Google Executive Chairman Eric Schmidt speaking at a conference last year. Stephen Shankland/CNET

Eric Schmidt has some advice for college graduates: unplug for an hour a day.

"Take one hour a day and turn that thing off," Google's chairman emeritus told graduates today at Boston University, receiving approving applause from the audience, according to a Reuters account of the speech. "Take your eyes off that screen and look into the eyes of the person you love. Have a conversation, a real conversation."

His remarks came halfway through an address focused on the benefits of electronic tools such as social media. "A distinctive feature of your new world is that you can be unique while being completely connected," which, he said, was a "fulfillment of the American dream."

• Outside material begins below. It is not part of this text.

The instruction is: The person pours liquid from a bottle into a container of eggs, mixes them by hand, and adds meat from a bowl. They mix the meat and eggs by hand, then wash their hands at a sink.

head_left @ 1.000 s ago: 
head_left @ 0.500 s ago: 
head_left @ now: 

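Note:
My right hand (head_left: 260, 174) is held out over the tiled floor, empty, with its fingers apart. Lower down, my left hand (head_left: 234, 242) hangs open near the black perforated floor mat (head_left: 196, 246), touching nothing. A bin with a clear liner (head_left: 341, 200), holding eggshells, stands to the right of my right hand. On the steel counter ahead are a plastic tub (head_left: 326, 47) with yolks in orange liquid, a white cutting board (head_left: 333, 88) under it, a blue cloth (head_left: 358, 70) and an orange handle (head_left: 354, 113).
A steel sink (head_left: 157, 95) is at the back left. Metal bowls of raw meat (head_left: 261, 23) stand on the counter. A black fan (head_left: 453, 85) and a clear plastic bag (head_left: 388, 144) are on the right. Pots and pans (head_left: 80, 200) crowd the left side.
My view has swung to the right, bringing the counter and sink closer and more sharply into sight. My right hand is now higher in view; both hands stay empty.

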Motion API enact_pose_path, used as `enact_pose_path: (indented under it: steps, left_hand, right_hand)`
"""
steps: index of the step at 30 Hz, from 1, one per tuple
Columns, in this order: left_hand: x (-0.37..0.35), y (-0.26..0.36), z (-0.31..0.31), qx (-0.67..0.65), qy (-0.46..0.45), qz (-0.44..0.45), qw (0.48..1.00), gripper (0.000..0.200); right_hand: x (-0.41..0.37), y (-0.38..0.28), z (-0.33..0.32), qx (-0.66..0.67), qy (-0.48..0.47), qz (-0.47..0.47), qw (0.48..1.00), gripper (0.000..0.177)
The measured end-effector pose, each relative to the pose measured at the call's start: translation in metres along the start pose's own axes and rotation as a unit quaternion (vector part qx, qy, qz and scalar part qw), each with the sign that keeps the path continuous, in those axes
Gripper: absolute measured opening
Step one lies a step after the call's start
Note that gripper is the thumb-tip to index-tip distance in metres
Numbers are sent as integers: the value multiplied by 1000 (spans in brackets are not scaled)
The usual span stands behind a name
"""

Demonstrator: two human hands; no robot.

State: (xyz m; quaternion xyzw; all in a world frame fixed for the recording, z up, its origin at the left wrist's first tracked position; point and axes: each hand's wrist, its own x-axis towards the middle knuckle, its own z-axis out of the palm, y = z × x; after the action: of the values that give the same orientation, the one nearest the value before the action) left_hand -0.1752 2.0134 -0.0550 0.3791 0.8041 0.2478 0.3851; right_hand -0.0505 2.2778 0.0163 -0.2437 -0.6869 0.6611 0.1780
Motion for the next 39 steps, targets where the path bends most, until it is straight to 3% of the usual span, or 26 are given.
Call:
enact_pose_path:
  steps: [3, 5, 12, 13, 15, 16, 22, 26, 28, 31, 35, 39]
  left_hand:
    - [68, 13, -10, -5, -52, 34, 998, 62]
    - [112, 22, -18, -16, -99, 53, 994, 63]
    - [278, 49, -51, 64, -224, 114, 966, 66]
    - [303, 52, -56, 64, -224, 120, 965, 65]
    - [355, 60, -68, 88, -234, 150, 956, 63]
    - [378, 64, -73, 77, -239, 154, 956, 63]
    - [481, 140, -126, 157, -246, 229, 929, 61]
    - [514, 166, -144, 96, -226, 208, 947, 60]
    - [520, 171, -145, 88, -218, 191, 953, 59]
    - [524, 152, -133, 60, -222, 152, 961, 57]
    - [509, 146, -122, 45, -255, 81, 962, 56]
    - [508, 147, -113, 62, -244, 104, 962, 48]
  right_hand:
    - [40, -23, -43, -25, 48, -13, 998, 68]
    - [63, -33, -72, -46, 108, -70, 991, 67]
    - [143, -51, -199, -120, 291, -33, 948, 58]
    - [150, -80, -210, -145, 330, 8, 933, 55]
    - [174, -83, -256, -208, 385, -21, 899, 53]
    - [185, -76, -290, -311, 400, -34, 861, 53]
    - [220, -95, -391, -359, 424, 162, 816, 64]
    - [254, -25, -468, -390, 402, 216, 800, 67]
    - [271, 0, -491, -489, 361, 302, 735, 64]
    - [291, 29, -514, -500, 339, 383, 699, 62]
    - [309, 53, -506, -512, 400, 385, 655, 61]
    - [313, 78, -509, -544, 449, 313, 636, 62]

Schmidt steered clear of recent big-headline events in the tech world, such as Facebook's IPO, focusing instead on a traditional message that urged graduates to set their goals high and not to be afraid of failure.

"You are emblems of the sense of possibility that will define this age," he said, adding that, "If you're awake, you're online, you're connected. Some of you are probably tweeting this speech right now."

Indeed, more than a dozen people at the ceremony tweeted about Schmidt's address from the audience.

Schmidt embellished a bit on the theme of today's social technologies, per an account of the speech at BU Today:

"You're connected to each other in ways those who came before you could never have dreamed of. You're using these connections to strengthen the invisible ties that hold humanity together and to deepen our understanding of the world around us."